* WHAT YOU SHOULD DO *
Print the data that follows again, keeping every line exact.

LISTED RECORDS START

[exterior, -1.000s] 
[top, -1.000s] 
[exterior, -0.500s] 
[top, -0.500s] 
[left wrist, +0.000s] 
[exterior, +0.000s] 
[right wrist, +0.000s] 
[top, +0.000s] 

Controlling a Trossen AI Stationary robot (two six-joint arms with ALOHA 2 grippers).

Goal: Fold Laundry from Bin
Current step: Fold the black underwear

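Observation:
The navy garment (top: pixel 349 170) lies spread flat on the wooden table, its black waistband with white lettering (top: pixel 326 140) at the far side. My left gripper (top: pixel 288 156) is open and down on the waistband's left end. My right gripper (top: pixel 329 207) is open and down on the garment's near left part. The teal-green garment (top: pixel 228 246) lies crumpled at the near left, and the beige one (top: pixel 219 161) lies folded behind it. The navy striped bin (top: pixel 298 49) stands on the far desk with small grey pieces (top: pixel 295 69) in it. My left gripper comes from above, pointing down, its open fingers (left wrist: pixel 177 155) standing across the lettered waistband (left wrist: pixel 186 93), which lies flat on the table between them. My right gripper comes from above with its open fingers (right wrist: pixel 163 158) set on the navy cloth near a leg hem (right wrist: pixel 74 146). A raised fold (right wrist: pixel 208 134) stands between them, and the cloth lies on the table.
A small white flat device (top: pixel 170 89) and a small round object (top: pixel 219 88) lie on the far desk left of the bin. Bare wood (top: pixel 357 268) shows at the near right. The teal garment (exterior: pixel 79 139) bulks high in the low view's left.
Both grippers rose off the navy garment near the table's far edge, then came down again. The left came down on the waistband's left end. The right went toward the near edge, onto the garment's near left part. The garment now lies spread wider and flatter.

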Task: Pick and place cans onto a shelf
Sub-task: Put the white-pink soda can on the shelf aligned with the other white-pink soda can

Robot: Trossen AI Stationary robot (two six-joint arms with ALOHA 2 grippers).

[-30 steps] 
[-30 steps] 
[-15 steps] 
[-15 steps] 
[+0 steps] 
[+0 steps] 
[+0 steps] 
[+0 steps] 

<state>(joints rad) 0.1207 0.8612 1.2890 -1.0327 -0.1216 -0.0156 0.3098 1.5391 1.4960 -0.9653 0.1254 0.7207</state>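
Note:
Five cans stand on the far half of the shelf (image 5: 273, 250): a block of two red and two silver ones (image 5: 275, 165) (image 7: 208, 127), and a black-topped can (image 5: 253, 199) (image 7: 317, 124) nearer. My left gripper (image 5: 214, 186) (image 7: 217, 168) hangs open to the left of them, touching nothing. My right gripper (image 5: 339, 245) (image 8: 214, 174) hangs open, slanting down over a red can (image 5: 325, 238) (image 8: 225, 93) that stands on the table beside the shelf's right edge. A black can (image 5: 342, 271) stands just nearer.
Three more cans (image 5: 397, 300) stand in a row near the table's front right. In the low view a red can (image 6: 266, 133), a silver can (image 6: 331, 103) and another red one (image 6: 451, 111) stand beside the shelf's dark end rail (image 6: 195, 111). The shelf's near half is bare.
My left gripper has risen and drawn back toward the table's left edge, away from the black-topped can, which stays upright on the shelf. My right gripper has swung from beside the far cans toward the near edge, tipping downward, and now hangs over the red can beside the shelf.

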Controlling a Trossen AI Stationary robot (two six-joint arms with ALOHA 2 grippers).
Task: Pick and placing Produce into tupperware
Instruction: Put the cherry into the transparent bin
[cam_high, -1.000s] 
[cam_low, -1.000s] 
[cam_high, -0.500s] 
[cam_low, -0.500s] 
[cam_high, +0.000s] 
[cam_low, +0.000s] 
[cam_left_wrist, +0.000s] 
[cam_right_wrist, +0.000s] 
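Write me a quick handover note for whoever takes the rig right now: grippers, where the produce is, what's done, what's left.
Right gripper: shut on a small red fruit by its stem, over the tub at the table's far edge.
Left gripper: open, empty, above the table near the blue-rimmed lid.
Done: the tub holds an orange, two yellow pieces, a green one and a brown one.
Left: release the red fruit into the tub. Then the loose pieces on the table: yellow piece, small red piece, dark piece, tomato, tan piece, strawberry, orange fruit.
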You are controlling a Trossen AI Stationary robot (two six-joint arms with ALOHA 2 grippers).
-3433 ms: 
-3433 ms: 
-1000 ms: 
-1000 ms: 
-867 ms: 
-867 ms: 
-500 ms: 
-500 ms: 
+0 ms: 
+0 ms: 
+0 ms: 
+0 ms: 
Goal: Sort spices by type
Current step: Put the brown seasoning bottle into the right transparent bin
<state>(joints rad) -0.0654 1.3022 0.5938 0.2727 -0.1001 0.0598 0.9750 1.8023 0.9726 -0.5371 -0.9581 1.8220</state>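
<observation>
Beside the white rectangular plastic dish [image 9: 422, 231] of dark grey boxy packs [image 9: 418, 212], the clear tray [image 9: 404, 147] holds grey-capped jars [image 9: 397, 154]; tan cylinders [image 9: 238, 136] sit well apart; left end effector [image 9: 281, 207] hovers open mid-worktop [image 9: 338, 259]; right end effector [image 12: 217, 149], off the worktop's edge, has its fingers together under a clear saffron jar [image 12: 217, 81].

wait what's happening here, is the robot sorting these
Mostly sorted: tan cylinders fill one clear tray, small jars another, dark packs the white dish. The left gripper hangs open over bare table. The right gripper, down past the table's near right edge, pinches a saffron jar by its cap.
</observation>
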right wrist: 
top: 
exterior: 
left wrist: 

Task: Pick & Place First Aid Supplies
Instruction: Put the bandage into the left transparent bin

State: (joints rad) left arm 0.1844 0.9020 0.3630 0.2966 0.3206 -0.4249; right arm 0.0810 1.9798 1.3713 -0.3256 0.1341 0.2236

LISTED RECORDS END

* TASK RESPONSE *
[exterior, -1.000s] 
[top, -1.000s] 
[exterior, -0.500s] 
[top, -0.500s] 
[left wrist, +0.000s] 
[exterior, +0.000s] 
[right wrist, +0.000s] 
[top, +0.000s] 

Controlling a Trossen AI Stationary robot (two six-joint arms with ALOHA 2 grippers).

Goal: Fold Laundry from Bin
Current step: Fold the black underwear

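Observation:
The navy garment (top: pixel 349 170) lies spread flat on the wooden table, its black waistband with white lettering (top: pixel 326 140) at the far side. My left gripper (top: pixel 288 156) is open and down on the waistband's left end. My right gripper (top: pixel 329 207) is open and down on the garment's near left part. The teal-green garment (top: pixel 228 246) lies crumpled at the near left, and the beige one (top: pixel 219 161) lies folded behind it. The navy striped bin (top: pixel 298 49) stands on the far desk with small grey pieces (top: pixel 295 69) in it. My left gripper comes from above, pointing down, its open fingers (left wrist: pixel 177 155) standing across the lettered waistband (left wrist: pixel 186 93), which lies flat on the table between them. My right gripper comes from above with its open fingers (right wrist: pixel 163 158) set on the navy cloth near a leg hem (right wrist: pixel 74 146). A raised fold (right wrist: pixel 208 134) stands between them, and the cloth lies on the table.
A small white flat device (top: pixel 170 89) and a small round object (top: pixel 219 88) lie on the far desk left of the bin. Bare wood (top: pixel 357 268) shows at the near right. The teal garment (exterior: pixel 79 139) bulks high in the low view's left.
Both grippers rose off the navy garment near the table's far edge, then came down again. The left came down on the waistband's left end. The right went toward the near edge, onto the garment's near left part. The garment now lies spread wider and flatter.
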
Task: Pick and place cans onto a shelf
Sub-task: Put the white-pink soda can on the shelf aligned with the other white-pink soda can

Robot: Trossen AI Stationary robot (two six-joint arms with ALOHA 2 grippers).

[-30 steps] 
[-30 steps] 
[-15 steps] 
[-15 steps] 
[+0 steps] 
[+0 steps] 
[+0 steps] 
[+0 steps] 

<state>(joints rad) 0.1207 0.8612 1.2890 -1.0327 -0.1216 -0.0156 0.3098 1.5391 1.4960 -0.9653 0.1254 0.7207</state>
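Note:
Five cans stand on the far half of the shelf (image 5: 273, 250): a block of two red and two silver ones (image 5: 275, 165) (image 7: 208, 127), and a black-topped can (image 5: 253, 199) (image 7: 317, 124) nearer. My left gripper (image 5: 214, 186) (image 7: 217, 168) hangs open to the left of them, touching nothing. My right gripper (image 5: 339, 245) (image 8: 214, 174) hangs open, slanting down over a red can (image 5: 325, 238) (image 8: 225, 93) that stands on the table beside the shelf's right edge. A black can (image 5: 342, 271) stands just nearer.
Three more cans (image 5: 397, 300) stand in a row near the table's front right. In the low view a red can (image 6: 266, 133), a silver can (image 6: 331, 103) and another red one (image 6: 451, 111) stand beside the shelf's dark end rail (image 6: 195, 111). The shelf's near half is bare.
My left gripper has risen and drawn back toward the table's left edge, away from the black-topped can, which stays upright on the shelf. My right gripper has swung from beside the far cans toward the near edge, tipping downward, and now hangs over the red can beside the shelf.
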
Controlling a Trossen AI Stationary robot (two six-joint arms with ALOHA 2 grippers).
Task: Pick and placing Produce into tupperware
Instruction: Put the cherry into the transparent bin
[cam_high, -1.000s] 
[cam_low, -1.000s] 
[cam_high, -0.500s] 
[cam_low, -0.500s] 
[cam_high, +0.000s] 
[cam_low, +0.000s] 
[cam_left_wrist, +0.000s] 
[cam_right_wrist, +0.000s] 
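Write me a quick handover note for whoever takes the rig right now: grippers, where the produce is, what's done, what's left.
Right gripper: shut on a small red fruit by its stem, over the tub at the table's far edge.
Left gripper: open, empty, above the table near the blue-rimmed lid.
Done: the tub holds an orange, two yellow pieces, a green one and a brown one.
Left: release the red fruit into the tub. Then the loose pieces on the table: yellow piece, small red piece, dark piece, tomato, tan piece, strawberry, orange fruit.
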You are controlling a Trossen AI Stationary robot (two six-joint arms with ALOHA 2 grippers).
-3433 ms: 
-3433 ms: 
-1000 ms: 
-1000 ms: 
-867 ms: 
-867 ms: 
-500 ms: 
-500 ms: 
+0 ms: 
+0 ms: 
+0 ms: 
+0 ms: 
Goal: Sort spices by type
Current step: Put the brown seasoning bottle into the right transparent bin
<state>(joints rad) -0.0654 1.3022 0.5938 0.2727 -0.1001 0.0598 0.9750 1.8023 0.9726 -0.5371 -0.9581 1.8220</state>
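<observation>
Beside the white rectangular plastic dish [image 9: 422, 231] of dark grey boxy packs [image 9: 418, 212], the clear tray [image 9: 404, 147] holds grey-capped jars [image 9: 397, 154]; tan cylinders [image 9: 238, 136] sit well apart; left end effector [image 9: 281, 207] hovers open mid-worktop [image 9: 338, 259]; right end effector [image 12: 217, 149], off the worktop's edge, has its fingers together under a clear saffron jar [image 12: 217, 81].

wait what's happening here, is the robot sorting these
Mostly sorted: tan cylinders fill one clear tray, small jars another, dark packs the white dish. The left gripper hangs open over bare table. The right gripper, down past the table's near right edge, pinches a saffron jar by its cap.
</observation>
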right wrist: 
top: 
exterior: 
left wrist: 

Task: Pick & Place First Aid Supplies
Instruction: Put the bandage into the left transparent bin

State: (joints rad) left arm 0.1844 0.9020 0.3630 0.2966 0.3206 -0.4249; right arm 0.0810 1.9798 1.3713 -0.3256 0.1341 0.2236

Work on this exercise is done.